- _Aim of the exercise_:
Collect each line of the entries that holds the string "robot".

- _Material for this task_:
----------------
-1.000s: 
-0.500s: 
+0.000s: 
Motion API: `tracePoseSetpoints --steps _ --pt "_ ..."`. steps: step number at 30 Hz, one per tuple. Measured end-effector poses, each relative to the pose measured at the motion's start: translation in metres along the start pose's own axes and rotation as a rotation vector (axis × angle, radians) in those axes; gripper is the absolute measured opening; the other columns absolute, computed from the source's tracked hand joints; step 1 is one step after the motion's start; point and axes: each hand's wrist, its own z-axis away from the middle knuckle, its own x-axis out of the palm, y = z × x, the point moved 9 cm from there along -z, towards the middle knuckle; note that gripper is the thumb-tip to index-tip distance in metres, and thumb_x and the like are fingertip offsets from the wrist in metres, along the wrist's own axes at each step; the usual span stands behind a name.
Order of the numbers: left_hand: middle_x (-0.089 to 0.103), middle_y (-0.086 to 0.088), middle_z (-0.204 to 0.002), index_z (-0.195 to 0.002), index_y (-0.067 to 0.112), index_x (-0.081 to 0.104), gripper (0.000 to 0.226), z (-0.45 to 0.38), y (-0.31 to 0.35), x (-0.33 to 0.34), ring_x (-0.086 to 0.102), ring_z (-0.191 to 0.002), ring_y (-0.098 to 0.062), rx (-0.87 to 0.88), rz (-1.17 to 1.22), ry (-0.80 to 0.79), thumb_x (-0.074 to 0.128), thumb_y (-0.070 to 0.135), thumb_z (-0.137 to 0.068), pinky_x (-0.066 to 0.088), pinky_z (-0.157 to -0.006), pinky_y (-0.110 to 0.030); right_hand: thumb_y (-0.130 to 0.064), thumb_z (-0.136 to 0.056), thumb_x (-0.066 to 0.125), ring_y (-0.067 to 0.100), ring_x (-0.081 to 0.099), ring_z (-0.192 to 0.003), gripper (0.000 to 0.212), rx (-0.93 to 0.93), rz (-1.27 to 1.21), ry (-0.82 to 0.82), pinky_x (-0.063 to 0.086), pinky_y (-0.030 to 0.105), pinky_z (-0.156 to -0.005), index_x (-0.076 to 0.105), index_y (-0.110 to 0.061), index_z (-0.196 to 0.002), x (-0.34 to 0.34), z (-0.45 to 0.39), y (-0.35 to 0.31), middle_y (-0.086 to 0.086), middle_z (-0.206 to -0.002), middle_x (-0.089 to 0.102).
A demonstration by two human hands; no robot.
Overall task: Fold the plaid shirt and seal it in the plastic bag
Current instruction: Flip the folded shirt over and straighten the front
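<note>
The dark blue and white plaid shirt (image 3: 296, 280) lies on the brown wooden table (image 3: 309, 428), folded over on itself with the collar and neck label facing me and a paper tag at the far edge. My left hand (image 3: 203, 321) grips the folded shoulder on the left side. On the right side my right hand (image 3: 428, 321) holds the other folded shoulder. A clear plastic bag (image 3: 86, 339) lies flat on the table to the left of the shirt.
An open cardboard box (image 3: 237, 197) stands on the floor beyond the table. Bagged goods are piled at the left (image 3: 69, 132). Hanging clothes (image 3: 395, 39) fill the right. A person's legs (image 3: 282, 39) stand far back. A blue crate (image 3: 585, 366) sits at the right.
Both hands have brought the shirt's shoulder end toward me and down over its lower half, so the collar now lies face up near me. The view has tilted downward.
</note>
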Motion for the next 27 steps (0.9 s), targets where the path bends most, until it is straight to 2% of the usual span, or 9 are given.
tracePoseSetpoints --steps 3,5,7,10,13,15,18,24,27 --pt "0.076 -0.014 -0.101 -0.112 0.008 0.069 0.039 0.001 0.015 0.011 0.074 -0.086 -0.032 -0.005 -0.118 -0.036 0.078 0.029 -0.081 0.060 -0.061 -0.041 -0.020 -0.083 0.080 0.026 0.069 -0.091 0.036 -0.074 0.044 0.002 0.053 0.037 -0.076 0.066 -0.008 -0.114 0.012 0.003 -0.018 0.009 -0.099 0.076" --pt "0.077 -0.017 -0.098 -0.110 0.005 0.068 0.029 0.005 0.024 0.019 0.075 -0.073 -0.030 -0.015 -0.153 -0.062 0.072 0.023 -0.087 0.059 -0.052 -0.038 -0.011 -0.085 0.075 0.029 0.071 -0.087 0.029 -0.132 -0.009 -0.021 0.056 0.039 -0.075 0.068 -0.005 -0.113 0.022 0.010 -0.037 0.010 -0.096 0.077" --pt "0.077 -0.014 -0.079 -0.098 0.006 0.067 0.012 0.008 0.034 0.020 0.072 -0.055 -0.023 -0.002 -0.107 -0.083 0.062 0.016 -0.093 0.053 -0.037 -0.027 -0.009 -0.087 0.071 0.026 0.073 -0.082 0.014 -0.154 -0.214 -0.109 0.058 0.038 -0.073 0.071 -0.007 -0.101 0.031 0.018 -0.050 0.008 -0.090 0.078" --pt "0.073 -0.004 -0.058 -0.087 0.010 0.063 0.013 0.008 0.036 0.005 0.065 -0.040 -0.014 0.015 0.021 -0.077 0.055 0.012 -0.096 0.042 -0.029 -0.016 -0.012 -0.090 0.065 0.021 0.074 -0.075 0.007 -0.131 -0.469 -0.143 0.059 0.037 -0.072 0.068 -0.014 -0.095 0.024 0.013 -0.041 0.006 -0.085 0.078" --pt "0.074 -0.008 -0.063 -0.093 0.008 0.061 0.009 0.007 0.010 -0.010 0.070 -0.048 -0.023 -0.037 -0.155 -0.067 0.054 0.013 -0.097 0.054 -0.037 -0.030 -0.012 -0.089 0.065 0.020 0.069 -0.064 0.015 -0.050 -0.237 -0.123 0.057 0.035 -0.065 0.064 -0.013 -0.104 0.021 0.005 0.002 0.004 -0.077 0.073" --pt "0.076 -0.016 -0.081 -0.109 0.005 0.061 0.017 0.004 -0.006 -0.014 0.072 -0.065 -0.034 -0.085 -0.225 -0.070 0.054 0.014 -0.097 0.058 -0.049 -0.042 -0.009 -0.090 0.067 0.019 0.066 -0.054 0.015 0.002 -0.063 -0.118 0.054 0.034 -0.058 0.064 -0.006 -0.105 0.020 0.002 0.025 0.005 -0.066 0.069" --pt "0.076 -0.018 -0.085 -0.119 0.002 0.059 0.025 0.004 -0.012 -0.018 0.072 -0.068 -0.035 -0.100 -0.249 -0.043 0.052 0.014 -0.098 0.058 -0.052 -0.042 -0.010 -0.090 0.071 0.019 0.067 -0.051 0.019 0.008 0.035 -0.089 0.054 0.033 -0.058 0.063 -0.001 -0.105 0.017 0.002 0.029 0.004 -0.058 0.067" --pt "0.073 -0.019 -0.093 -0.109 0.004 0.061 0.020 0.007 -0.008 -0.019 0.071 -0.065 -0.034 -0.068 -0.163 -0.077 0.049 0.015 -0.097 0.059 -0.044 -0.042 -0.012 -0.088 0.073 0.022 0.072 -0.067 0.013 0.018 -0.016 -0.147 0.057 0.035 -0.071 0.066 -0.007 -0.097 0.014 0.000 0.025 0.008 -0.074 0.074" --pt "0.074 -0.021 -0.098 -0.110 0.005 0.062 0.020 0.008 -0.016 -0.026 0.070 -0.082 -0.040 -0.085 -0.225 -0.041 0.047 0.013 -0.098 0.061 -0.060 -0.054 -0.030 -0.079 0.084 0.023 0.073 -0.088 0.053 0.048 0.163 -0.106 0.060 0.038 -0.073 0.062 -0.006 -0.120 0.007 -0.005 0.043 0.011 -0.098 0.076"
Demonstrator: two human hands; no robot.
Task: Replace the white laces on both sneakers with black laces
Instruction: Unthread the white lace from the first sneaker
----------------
- _Answer to this exercise_:
A demonstration by two human hands; no robot.
Demonstrator: two human hands; no robot.

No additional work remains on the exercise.